Goal events & game state
Set pieces and penalties
4 min
In a sport this short of goals, the dead-ball situations that create chances out of nothing matter enormously. They are a big share of where goals actually come from.
Corners and free kicks
- A corner is awarded when the defending team last touches a ball that crosses its own goal line. It delivers the ball into a dangerous area and is a reliable source of headed chances. Corners are also a useful proxy for territorial pressure — a team camped in the opponent's half wins lots of them.
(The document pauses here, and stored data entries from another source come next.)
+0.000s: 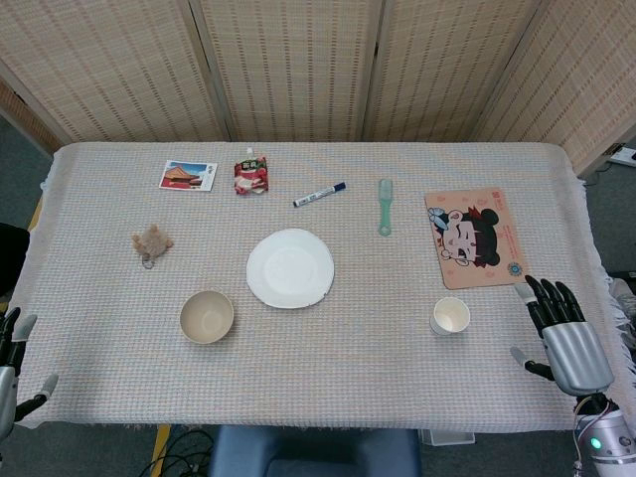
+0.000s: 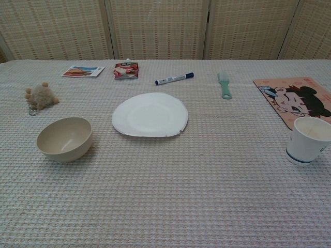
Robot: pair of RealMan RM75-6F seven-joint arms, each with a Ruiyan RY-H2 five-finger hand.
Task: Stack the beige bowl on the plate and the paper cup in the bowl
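The beige bowl (image 1: 207,316) is found ahead-right of the empty, spread left hand (image 1: 14,363) (nearer arm); right hand (image 1: 566,333) likewise spread.

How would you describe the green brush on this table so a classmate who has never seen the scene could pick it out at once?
Start at the white plate in the middle of the table, then look toward the far edge and right, to the cartoon mat. The green brush lies just left of that mat, right of the blue-capped marker. It is the only pale green item, slim, with a handle.
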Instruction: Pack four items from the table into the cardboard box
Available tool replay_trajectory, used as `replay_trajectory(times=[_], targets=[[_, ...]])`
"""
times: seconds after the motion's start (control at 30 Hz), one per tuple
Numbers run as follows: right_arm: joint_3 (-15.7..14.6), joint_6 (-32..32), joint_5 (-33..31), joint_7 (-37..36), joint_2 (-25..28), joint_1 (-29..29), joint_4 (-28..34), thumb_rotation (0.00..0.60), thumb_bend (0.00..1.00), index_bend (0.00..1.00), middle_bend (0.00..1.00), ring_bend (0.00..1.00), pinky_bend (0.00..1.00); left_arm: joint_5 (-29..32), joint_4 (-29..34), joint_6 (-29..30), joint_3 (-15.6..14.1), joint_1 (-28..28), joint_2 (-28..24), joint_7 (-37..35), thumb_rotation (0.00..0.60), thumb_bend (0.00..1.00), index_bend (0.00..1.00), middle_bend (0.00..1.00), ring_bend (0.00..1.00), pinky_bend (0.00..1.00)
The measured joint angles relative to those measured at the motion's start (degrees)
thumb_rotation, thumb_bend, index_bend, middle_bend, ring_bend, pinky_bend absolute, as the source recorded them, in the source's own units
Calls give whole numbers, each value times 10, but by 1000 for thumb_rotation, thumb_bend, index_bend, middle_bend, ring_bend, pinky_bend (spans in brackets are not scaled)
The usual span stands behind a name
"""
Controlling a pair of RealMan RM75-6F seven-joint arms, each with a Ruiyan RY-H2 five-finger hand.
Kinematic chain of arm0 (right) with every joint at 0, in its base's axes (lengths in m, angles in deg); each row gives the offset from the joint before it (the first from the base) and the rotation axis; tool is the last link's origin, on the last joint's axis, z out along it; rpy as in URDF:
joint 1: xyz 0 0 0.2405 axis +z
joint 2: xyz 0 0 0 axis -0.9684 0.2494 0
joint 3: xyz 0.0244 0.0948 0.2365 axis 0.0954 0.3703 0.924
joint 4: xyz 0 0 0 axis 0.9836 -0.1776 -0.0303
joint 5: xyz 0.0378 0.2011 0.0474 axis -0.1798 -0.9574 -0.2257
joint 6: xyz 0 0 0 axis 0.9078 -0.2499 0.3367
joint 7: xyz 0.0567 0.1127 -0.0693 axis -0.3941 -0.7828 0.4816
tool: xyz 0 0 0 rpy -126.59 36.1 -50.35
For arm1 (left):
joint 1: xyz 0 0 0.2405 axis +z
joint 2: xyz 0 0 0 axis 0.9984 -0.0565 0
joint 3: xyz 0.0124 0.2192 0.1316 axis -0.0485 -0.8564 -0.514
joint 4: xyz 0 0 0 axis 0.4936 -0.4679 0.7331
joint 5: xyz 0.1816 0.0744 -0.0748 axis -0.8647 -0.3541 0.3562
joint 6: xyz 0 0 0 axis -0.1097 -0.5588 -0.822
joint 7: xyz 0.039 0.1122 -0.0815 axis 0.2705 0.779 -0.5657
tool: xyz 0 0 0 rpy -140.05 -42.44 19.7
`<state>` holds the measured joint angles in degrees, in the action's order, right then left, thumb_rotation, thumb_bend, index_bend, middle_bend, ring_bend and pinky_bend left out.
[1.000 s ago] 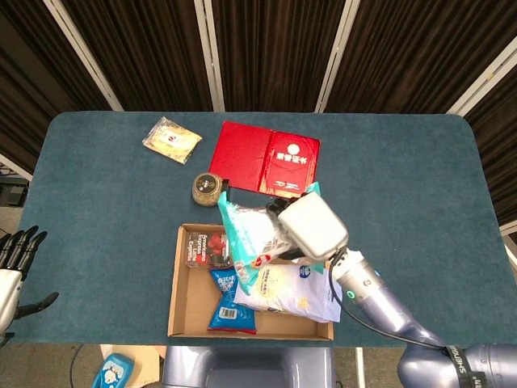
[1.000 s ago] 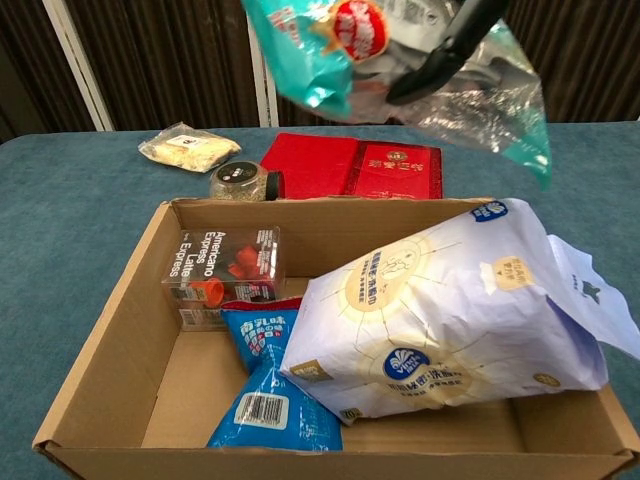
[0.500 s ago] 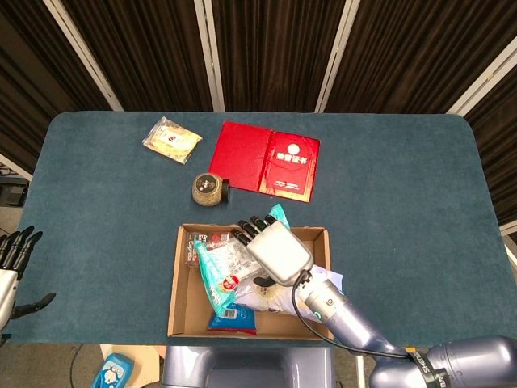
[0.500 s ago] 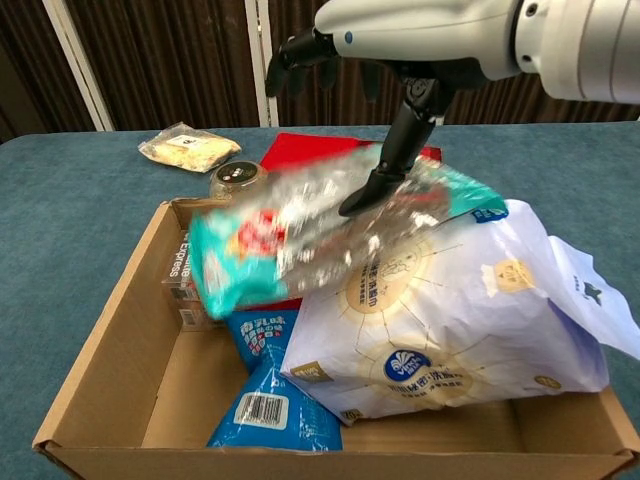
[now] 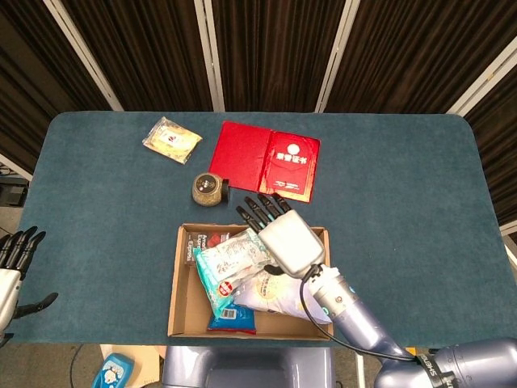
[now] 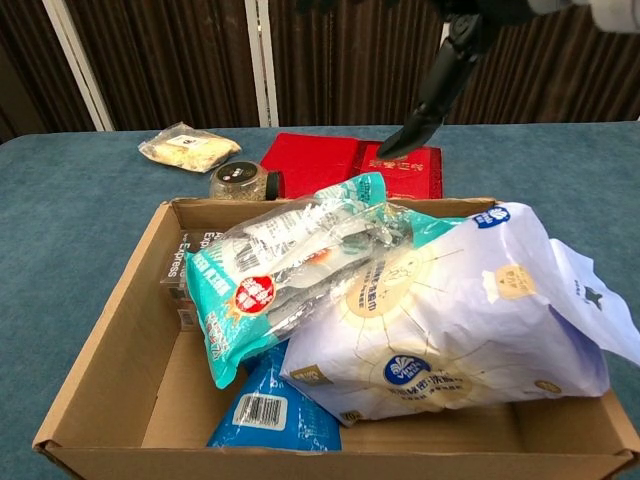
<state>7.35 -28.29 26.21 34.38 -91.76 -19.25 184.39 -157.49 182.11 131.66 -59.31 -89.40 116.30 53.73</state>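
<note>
A crinkly teal-and-clear snack bag [image 6: 300, 270] lies slanted in the cardboard box [image 6: 105, 340] near the table's front edge, propped on a puffy white pouch [image 6: 450, 320]. The right hand [image 5: 279, 230] hovers above, fingers spread, empty.

We see a matt brown cardboard box [image 6: 105, 330], a crinkly glossy clear-and-teal plastic bag [image 6: 290, 265], a smooth white-lilac plastic pouch [image 6: 450, 310], a glossy red booklet [image 5: 266, 158] and the surface [image 5: 404, 186], covered in matt teal cloth.
</note>
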Motion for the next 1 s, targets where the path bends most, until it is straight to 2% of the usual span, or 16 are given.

- A free kick is awarded after a foul. Near goal, it is a direct shooting chance; further out, it becomes a delivery into the box, much like a corner.
Penalties
A penalty kick — a one-on-one shot from 12 yards awarded for a foul inside the box — is the single highest-value chance in football, converted roughly three times out of four. A penalty can hand a goal to a team that created nothing in open play, which is exactly the kind of low-probability, high-impact event that makes the sport so noisy.
Why this matters for prediction
Set pieces and penalties are a meaningful slice of all goals, and they are partly repeatable: some teams are consistently strong (or weak) at attacking and defending them. That is why FinalSkore models corners directly from each team's historical corner averages — same idea as a goals model, applied to a different, more frequent event.